Exactly as written, output each of the lines below, with no images.
************
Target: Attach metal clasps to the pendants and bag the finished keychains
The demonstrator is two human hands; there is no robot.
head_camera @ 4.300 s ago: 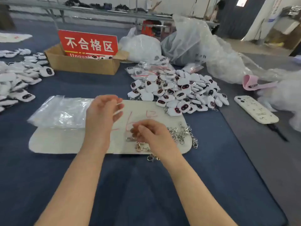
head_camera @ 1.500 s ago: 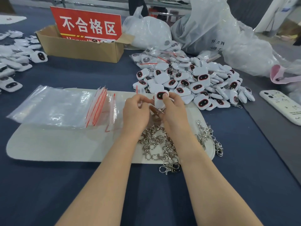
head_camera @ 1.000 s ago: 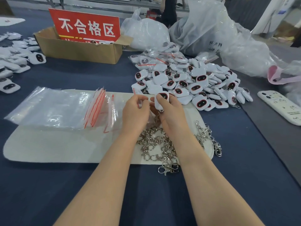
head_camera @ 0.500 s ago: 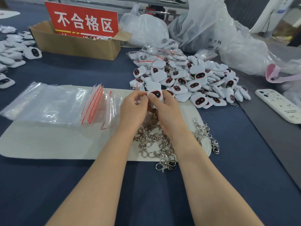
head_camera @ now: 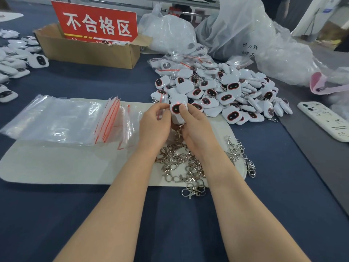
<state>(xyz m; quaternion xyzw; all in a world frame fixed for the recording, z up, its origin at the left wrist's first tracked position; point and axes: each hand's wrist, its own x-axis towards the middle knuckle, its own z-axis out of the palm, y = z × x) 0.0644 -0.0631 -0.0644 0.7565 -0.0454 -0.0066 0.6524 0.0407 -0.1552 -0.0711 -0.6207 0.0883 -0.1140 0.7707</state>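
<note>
My right hand grips a white pendant with a dark oval face, thumb pressed on its front. A metal clasp hangs from the pendant between my hands. My left hand pinches the pendant's left side. Below my hands, several loose metal clasps lie on a white mat. A stack of clear zip bags with red seals rests on the mat's left part. A heap of white pendants lies just beyond my hands.
A cardboard box with a red sign stands at the back left. More pendants lie at the far left. Large plastic bags fill the back right. A white phone lies at the right, near a pink strap.
My hands stay together on the pendant; they have shifted slightly toward the pendant heap. 4.3 s ago my right hand was among the loose clasps and no pendant was visible in either hand.
</note>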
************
### Finished task
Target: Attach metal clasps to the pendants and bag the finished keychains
The demonstrator is two human hands; there is no robot.
head_camera @ 4.300 s ago: 
head_camera @ 1.500 s ago: 
head_camera @ 1.000 s ago: 
head_camera @ 0.500 s ago: 
head_camera @ now: 
<state>(xyz m; quaternion xyzw; all in a world frame fixed for the recording, z up, its origin at the left wrist's first tracked position; point and axes: each hand's wrist, its own x-axis towards the middle knuckle, its own z-axis out of the palm, y = z × x) 0.0644 -0.0631 -0.0644 0.7565 -0.0454 -0.0066 0.6524 0.0407 -0.1552 -0.0711 -0.6207 0.0883 -0.1140 0.7707</state>
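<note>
My right hand grips a white pendant with a dark oval face, thumb pressed on its front. A metal clasp hangs from the pendant between my hands. My left hand pinches the pendant's left side. Below my hands, several loose metal clasps lie on a white mat. A stack of clear zip bags with red seals rests on the mat's left part. A heap of white pendants lies just beyond my hands.
A cardboard box with a red sign stands at the back left. More pendants lie at the far left. Large plastic bags fill the back right. A white phone lies at the right, near a pink strap.
My hands stay together on the pendant; they have shifted slightly toward the pendant heap. 4.3 s ago my right hand was among the loose clasps and no pendant was visible in either hand.
</note>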

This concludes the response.